▶ [Task instructions]:
Please write out, exactly as given, every line of the entries below up to and including the line with "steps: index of".

Extracted records
┌──

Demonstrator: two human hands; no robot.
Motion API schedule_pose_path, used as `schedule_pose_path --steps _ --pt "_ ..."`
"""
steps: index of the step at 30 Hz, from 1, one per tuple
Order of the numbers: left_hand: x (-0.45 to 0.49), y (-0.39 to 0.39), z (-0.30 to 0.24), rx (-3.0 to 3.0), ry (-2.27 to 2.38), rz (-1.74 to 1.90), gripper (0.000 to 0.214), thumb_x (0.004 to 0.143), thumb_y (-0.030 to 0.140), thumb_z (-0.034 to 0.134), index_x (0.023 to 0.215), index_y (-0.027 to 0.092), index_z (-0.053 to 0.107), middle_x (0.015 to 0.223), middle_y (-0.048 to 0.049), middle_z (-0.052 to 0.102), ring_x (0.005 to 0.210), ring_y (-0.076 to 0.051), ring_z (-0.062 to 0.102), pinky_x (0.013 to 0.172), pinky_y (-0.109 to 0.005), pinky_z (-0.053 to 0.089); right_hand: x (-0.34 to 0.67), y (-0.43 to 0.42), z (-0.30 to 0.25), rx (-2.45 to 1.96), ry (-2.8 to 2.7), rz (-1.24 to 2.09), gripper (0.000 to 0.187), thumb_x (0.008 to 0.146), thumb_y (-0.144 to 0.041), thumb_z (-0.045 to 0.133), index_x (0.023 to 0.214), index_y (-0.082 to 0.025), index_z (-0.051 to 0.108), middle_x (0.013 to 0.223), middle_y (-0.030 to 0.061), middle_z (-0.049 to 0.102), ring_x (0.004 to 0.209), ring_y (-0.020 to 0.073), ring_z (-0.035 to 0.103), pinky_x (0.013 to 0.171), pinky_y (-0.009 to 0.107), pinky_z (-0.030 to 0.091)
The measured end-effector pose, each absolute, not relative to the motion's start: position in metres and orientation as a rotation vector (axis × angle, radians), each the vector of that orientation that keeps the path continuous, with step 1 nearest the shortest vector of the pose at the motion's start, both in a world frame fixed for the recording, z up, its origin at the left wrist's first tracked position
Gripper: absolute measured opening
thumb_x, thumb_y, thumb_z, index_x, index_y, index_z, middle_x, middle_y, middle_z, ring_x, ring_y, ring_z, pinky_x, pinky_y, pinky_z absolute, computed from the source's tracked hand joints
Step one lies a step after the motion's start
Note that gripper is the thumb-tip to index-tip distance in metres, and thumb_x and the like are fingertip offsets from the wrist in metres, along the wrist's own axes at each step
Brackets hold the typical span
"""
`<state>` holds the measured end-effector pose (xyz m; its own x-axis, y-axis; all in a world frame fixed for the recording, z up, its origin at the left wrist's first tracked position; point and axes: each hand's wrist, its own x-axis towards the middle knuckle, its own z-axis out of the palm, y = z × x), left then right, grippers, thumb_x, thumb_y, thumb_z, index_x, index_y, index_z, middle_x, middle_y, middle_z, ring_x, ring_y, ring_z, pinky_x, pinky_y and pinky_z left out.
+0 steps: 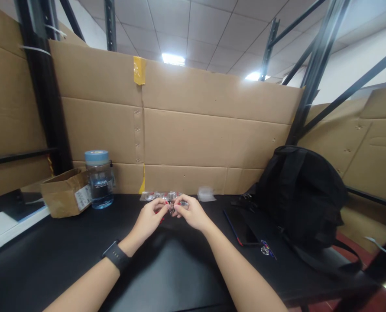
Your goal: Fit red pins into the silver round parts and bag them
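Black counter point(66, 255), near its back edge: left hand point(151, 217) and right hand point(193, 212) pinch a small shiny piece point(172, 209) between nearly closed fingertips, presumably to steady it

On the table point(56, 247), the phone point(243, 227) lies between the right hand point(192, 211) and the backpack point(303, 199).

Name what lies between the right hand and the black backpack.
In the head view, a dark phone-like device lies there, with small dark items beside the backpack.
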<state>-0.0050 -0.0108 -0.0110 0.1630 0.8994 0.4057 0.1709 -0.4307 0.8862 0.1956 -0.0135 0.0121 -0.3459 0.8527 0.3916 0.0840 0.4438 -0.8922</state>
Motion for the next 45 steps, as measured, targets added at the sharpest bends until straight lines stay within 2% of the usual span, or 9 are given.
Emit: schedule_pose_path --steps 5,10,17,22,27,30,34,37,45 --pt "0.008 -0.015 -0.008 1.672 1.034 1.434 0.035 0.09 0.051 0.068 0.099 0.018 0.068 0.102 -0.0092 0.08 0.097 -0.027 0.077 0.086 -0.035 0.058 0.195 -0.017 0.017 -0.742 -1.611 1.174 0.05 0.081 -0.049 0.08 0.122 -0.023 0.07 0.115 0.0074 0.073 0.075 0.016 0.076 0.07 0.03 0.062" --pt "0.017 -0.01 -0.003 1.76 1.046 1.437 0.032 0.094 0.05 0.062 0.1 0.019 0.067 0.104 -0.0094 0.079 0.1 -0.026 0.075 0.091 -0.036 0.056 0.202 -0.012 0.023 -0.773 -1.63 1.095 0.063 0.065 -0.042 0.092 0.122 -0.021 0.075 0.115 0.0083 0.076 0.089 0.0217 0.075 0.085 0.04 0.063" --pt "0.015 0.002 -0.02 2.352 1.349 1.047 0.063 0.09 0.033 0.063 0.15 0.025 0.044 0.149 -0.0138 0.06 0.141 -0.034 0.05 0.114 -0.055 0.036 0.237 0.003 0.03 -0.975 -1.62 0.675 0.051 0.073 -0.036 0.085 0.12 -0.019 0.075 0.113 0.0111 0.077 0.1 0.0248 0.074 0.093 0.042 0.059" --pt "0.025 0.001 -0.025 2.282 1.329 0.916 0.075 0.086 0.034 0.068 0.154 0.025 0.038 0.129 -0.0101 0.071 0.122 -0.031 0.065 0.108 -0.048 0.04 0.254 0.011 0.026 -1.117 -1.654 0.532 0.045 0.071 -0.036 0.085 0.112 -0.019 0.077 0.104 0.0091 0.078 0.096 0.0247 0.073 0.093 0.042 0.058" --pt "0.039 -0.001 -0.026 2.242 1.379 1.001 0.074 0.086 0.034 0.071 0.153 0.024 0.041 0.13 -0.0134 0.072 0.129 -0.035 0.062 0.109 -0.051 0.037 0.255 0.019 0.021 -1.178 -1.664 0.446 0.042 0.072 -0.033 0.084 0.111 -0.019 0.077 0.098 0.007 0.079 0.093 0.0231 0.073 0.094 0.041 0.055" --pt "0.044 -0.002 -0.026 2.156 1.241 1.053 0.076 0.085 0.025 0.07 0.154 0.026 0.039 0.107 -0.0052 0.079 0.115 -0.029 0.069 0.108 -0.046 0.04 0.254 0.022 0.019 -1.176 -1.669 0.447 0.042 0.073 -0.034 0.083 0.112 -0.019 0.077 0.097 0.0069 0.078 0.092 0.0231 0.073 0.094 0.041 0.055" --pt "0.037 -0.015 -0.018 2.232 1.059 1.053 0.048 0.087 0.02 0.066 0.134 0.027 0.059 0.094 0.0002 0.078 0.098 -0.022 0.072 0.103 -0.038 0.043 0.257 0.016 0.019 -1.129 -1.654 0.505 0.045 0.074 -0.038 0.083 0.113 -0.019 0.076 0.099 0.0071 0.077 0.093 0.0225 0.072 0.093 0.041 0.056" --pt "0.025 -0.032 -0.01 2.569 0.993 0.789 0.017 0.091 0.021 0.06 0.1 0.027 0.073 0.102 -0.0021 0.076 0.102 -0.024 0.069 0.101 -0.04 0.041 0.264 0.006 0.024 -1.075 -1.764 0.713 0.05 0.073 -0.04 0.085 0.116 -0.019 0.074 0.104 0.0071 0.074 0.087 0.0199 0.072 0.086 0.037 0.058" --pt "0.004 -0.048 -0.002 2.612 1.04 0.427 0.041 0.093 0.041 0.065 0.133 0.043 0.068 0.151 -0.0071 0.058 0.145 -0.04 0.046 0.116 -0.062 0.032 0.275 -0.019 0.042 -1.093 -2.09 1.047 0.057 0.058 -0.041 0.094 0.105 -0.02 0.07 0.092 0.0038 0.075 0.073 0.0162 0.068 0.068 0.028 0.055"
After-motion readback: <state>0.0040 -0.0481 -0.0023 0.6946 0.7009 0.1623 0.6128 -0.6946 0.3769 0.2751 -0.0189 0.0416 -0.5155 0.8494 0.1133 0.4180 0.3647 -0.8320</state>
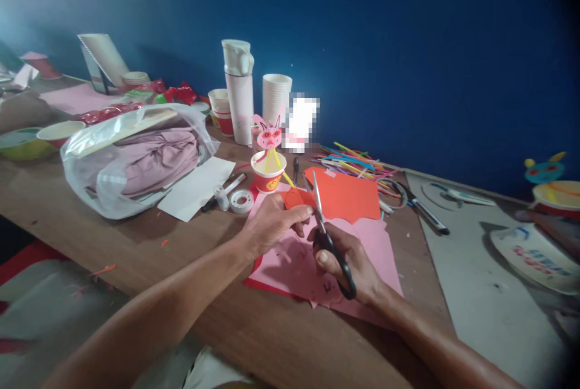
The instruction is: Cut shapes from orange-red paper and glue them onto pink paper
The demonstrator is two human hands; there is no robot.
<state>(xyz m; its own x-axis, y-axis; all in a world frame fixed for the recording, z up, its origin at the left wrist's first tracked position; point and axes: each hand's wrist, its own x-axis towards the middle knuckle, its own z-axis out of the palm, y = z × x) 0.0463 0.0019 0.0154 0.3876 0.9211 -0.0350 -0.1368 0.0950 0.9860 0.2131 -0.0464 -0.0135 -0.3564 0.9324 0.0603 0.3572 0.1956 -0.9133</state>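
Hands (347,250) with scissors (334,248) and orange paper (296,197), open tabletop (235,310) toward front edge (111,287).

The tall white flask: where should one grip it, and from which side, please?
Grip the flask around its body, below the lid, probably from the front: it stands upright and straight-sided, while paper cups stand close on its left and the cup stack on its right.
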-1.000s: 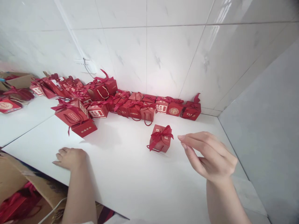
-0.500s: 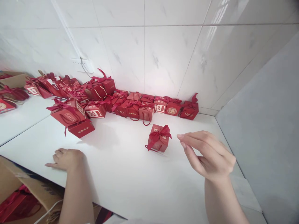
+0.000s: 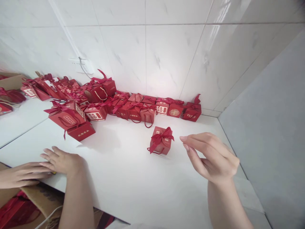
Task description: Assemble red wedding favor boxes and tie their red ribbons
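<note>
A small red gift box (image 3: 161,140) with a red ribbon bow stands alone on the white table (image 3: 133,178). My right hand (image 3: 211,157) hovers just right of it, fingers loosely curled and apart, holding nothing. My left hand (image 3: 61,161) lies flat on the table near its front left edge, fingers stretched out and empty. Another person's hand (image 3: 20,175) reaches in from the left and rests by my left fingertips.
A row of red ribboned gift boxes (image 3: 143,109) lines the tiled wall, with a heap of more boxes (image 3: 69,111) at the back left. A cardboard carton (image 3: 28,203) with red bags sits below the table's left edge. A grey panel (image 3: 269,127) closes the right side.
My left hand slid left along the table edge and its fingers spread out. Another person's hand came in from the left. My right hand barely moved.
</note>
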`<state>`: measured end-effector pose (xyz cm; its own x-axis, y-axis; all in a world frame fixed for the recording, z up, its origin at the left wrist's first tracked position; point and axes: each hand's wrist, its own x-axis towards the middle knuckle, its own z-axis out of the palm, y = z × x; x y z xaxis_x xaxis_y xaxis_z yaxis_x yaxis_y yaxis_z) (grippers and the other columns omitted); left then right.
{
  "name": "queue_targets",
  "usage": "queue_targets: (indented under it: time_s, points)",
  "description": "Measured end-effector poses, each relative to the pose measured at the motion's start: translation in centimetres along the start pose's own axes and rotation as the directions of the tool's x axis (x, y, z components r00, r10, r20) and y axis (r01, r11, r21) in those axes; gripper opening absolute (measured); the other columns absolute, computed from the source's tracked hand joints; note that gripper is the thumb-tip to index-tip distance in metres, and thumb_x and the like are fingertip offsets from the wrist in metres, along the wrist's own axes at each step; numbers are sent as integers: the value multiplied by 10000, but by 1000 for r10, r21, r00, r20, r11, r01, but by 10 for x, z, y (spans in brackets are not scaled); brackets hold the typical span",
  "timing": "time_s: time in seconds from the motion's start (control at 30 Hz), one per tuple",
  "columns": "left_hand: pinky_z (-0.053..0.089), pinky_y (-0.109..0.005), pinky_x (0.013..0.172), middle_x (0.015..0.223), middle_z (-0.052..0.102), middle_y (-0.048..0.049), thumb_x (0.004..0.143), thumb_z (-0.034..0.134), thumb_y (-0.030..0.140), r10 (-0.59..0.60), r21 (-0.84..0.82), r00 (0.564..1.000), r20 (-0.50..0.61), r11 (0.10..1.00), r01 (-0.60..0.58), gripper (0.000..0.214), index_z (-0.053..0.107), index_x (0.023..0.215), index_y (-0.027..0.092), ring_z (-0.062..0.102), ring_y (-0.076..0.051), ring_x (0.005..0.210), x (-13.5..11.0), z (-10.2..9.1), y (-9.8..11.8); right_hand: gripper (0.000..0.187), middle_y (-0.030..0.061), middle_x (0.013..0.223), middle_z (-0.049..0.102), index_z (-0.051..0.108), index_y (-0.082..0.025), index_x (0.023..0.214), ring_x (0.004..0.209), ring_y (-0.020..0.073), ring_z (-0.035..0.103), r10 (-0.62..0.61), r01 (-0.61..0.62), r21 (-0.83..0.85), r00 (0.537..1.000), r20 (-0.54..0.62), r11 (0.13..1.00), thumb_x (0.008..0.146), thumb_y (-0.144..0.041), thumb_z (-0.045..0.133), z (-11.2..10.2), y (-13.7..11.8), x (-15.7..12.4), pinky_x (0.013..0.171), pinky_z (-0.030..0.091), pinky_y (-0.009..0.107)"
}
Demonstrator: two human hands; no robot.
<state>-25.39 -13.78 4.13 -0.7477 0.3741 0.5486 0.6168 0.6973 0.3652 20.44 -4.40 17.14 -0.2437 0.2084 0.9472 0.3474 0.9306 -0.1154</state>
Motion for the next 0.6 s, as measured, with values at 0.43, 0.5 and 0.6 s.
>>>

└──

▶ [Your solution]:
Demonstrator: two human hands; no robot.
Motion API schedule_pose_path, used as `schedule_pose_path --steps _ --pt "_ ..."`
"""
steps: index of the step at 30 Hz, from 1, one per tuple

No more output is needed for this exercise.